Heartbleed

Heartbleed logo

A couple of weeks ago, a security announcement (CVE-2014-0160) was made regarding a simple buffer over-read bug in a library.

This library is OpenSSL.

OpenSSL, for those who don’t know, is the library which deals with the encryption on the web (so stuff like https). A buffer over-read is something like this – let’s say I have a variable with three letters in it:

Hi!

What you don’t see is that this is stored in the middle of memory, so it’s actually surrounded by a load of other stuff:

sdflkjasHi!kldjlsd

With non-simple variables, such as blocks of text (character strings), a computer doesn’t directly know how big it is. It is up to the programmer to keep track of this when the variable is created. This allows a programmer to read back from memory a larger amount of data than is actually stored. This is almost always a bug, as the data that’s past the end is usually meaningless, and possibly dangerous depending on what is done with it.

If I was to read 5 letters from my 3 letter variable, I’d get this:

Hi!kl

What actually happened with Heartbleed was something very similar. Part of the protocol allows the one end to send a “heartbeat” to keep the connection alive. Part of this request allows the sender to specify some data to be returned back to them. As the server doesn’t know how long this is, you have to tell it too. xkcd has a really good explanation of this in comic form:

xkcd: Heartbleed Explanation

Of course, being able to read random bytes from a process’ memory is a bit of an issue for security, as there is usually some data in that memory that you don’t want the user to know. In a multi-user environment, this normally comes in the form of private data about other users. It’s a pretty serious security vulnerability on it’s own. However, this isn’t just any application, it’s OpenSSL – a widely-used public key encryption library.

Public Key Encryption

For those who don’t know what public key encryption is, here’s a quick primer.

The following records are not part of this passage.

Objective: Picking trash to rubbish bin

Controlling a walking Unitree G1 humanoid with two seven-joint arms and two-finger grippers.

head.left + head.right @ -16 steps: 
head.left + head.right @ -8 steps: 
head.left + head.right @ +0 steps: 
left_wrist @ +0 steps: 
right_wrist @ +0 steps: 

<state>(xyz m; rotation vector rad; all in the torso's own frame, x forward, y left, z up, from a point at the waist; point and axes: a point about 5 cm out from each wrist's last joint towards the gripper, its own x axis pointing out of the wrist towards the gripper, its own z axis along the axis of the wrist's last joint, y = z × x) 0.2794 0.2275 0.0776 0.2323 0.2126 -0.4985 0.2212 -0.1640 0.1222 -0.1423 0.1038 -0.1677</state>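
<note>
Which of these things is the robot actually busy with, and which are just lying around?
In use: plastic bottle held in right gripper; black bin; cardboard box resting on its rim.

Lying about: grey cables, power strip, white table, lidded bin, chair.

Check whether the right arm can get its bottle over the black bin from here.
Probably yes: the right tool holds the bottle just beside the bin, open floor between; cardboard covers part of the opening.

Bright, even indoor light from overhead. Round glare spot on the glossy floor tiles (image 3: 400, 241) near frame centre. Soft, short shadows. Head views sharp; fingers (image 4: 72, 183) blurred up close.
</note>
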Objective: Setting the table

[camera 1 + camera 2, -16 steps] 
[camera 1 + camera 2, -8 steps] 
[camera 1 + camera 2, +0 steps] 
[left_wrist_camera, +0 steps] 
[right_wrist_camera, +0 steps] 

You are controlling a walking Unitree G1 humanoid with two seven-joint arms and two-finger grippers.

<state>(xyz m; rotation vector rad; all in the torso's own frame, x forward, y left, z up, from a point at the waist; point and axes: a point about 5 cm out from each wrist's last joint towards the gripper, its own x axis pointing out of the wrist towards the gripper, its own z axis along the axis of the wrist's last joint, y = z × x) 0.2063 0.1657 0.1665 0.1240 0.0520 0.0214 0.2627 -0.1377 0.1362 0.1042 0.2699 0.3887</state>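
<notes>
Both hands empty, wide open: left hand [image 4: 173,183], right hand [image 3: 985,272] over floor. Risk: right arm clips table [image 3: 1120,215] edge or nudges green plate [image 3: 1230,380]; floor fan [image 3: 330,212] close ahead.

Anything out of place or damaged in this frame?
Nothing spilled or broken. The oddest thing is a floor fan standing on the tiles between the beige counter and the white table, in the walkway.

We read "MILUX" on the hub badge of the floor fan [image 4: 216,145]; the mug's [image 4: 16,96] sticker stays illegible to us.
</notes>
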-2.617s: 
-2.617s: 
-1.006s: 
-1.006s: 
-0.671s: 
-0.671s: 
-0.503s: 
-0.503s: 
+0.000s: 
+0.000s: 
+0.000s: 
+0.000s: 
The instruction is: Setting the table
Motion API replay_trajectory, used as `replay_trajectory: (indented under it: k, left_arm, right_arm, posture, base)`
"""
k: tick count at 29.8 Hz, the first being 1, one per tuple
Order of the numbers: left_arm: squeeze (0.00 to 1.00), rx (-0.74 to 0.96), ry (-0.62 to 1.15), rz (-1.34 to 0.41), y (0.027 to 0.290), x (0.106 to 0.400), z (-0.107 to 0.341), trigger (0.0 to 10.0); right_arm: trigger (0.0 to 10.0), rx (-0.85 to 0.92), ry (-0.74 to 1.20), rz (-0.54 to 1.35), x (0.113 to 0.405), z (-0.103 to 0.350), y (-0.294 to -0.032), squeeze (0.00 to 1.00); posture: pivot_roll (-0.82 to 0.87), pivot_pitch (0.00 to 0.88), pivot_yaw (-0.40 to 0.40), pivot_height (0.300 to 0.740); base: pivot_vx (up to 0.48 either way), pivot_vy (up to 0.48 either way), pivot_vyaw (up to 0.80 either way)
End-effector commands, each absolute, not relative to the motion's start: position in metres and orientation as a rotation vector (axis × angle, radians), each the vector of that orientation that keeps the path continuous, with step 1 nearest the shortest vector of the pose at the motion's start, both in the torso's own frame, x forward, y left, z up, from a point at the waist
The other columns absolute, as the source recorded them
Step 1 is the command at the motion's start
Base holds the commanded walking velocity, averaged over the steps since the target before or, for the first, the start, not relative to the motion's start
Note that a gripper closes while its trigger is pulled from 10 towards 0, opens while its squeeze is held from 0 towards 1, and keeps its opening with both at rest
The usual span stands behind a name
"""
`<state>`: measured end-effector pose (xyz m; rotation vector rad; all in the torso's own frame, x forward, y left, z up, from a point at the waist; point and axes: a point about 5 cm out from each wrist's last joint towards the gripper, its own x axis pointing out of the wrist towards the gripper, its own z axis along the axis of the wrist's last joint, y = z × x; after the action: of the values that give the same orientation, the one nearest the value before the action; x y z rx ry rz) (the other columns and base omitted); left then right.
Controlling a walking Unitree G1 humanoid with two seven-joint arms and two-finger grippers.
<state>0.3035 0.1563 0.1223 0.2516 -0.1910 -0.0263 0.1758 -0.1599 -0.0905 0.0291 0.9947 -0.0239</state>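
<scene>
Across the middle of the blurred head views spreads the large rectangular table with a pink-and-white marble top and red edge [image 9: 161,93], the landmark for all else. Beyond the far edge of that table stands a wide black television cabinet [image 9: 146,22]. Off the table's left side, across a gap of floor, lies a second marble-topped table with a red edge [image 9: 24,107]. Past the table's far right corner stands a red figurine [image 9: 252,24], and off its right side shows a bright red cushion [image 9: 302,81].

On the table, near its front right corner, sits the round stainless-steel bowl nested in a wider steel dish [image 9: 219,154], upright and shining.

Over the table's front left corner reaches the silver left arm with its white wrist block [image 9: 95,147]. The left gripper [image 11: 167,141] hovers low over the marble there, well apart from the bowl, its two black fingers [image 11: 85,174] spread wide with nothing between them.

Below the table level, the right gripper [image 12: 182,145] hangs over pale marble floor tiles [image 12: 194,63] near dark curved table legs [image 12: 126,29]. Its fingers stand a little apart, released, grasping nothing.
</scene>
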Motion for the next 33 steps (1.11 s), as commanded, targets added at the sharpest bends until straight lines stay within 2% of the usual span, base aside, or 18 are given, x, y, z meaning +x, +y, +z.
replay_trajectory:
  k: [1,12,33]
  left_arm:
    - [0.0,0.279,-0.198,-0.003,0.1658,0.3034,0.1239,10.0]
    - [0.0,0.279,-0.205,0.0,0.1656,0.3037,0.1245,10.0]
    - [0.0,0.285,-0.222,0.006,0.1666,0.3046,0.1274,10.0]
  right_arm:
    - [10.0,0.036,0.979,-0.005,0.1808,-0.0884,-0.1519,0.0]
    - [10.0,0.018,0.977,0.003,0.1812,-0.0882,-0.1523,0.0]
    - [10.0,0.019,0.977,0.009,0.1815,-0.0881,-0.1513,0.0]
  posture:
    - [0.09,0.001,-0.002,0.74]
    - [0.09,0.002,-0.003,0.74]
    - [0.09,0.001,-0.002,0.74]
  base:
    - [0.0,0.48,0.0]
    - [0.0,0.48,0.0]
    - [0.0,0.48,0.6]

If I want to protect some data when I send it to you, I would encrypt it. With classical encryption, I would create some key which we both have or know, and use that to encrypt the data, then I could be confident that it’s not going to be intercepted en-route to you. This does mean that I need to use a different key for everybody I send data to, and need a secure way of exchanging this data with everyone, which could cause a lot of issues.

Public key encryption solves this by creating a “key pair”, composed of a “private” key and a “public” key. Some complicated mathematical operation and relationship between these two keys means that the public key can be used to encrypt data, and then only the private key can be used to decrypt that data. The relationship between the keys means that the private key can never be derived from the public key, so you can freely distribute, publish, and shout from the hilltops your public key. Then, anyone who wants to get in contact with you can take your public key, and encrypt the data, and then only you could decrypt it.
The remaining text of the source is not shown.